» Description of the task
Look through the lines below and extract each one that contains "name".

» Provided data
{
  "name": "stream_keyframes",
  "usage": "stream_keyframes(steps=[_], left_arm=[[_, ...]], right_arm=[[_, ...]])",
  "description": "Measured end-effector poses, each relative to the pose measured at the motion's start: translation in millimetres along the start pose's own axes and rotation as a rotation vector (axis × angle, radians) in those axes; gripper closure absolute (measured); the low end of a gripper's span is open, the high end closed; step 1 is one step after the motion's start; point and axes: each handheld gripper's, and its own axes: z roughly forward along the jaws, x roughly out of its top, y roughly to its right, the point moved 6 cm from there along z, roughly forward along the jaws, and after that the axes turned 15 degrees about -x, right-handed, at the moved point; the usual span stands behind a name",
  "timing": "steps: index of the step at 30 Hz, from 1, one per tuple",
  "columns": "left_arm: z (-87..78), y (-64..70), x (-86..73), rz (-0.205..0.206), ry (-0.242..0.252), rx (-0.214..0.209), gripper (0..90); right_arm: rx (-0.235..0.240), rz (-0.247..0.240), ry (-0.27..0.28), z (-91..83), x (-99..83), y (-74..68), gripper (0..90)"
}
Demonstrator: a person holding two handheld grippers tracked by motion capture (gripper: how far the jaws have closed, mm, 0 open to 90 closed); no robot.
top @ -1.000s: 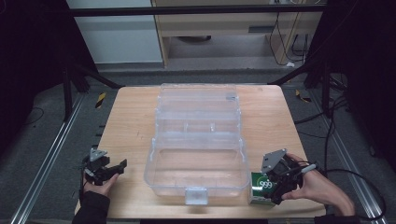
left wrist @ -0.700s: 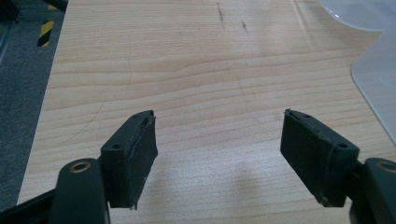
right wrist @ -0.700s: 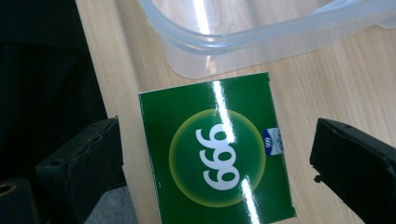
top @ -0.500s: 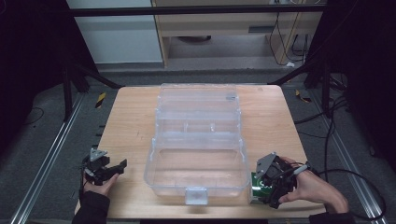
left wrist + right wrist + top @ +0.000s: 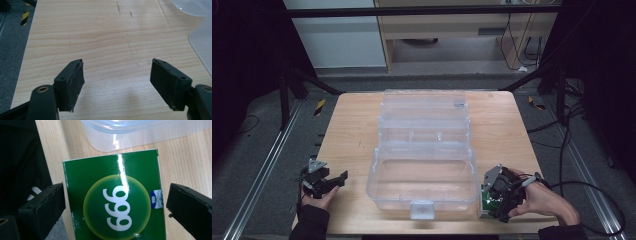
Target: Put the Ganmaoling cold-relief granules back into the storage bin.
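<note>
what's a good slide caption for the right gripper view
Open right gripper straddling a green 999 box beside the clear plastic case.

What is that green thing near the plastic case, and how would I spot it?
Find the wooden table, then the clear plastic case on it. By its near right corner, between the right tongs, lies a flat green box, alone in bearing a white 999.

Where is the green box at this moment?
In the high view the green box lies at the table's near right corner, beside the clear case, under the right hand-held gripper, whose open jaws straddle it.
</note>
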Motion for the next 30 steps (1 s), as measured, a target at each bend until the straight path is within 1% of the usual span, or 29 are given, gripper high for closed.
stream_keyframes(steps=[1,2,3,5,6,8,10,13,14,17,21,22,25,26,28,29,30], left_arm=[[-0.1,-0.1,0.0,0.001,0.000,0.002,26.2],[-0.3,-0.1,0.0,0.001,0.000,0.001,26.2],[-0.4,-0.1,0.0,0.001,0.000,0.001,26.2],[-0.2,-0.1,0.0,0.001,0.000,0.000,26.2],[0.1,-0.1,-0.1,0.001,-0.001,0.000,26.2],[0.5,0.2,-0.3,0.003,-0.005,-0.001,26.3],[0.6,0.1,-0.3,0.003,-0.004,-0.001,26.4],[0.3,-0.5,-0.3,0.002,-0.003,0.000,26.4],[0.2,-0.5,-0.4,0.001,-0.003,0.000,26.4],[0.1,-0.4,-0.4,0.002,-0.003,-0.001,26.4],[0.2,-0.1,-0.3,0.004,-0.004,-0.001,26.4],[0.2,-0.1,-0.3,0.003,-0.004,-0.001,26.5],[-0.1,0.0,-0.2,0.004,-0.003,0.000,26.5],[-0.1,0.0,-0.1,0.004,-0.003,-0.001,26.5],[0.1,0.1,-0.2,0.005,-0.004,-0.001,26.5],[0.1,0.1,-0.2,0.005,-0.005,0.000,26.5],[0.1,0.1,-0.1,0.004,-0.004,-0.001,26.5]], right_arm=[[0.003,-0.005,0.000,1.0,0.2,0.1,3.0],[0.012,0.003,-0.002,2.1,0.2,-0.8,3.3],[0.015,-0.004,-0.005,3.9,-0.6,-0.7,3.4],[0.016,-0.004,-0.018,7.8,-2.4,-2.0,3.8],[0.019,-0.014,-0.019,9.8,-3.2,-1.9,4.1],[0.027,-0.009,-0.018,12.8,-3.4,-3.2,4.7],[0.025,-0.017,-0.023,14.8,-3.5,-2.8,5.9],[0.035,-0.020,-0.019,16.0,-2.3,-2.2,8.1],[0.042,-0.026,-0.022,16.5,-2.1,-2.3,8.6],[0.049,-0.018,-0.038,17.6,-2.0,-3.7,9.7],[0.057,-0.021,-0.042,17.5,-1.9,-4.2,11.5],[0.054,-0.030,-0.039,17.6,-1.9,-3.8,12.1],[0.054,-0.029,-0.038,16.6,-2.5,-3.3,14.1],[0.055,-0.022,-0.037,16.3,-2.5,-3.6,14.6],[0.054,-0.027,-0.031,16.1,-2.7,-2.6,15.3],[0.054,-0.026,-0.031,15.9,-2.8,-2.5,15.6],[0.056,-0.014,-0.038,14.9,-3.0,-3.0,15.7]])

» Exercise response
  "name": "stream_keyframes",
  "description": "Measured end-effector poses, each relative to the pose measured at the motion's start: translation in millimetres along the start pose's own axes and rotation as a rotation vector (axis × angle, radians) in those axes; gripper closure absolute (measured); the low end of a gripper's span is open, the high end closed; step 1 is one step after the motion's start; point and axes: each handheld gripper's, and its own axes: z roughly forward along the jaws, x roughly out of its top, y roughly to its right, the point moved 6 cm from there along z, roughly forward along the jaws, and after that the axes turned 15 degrees about -x, right-handed, at the moved point; the usual span stands behind a name",

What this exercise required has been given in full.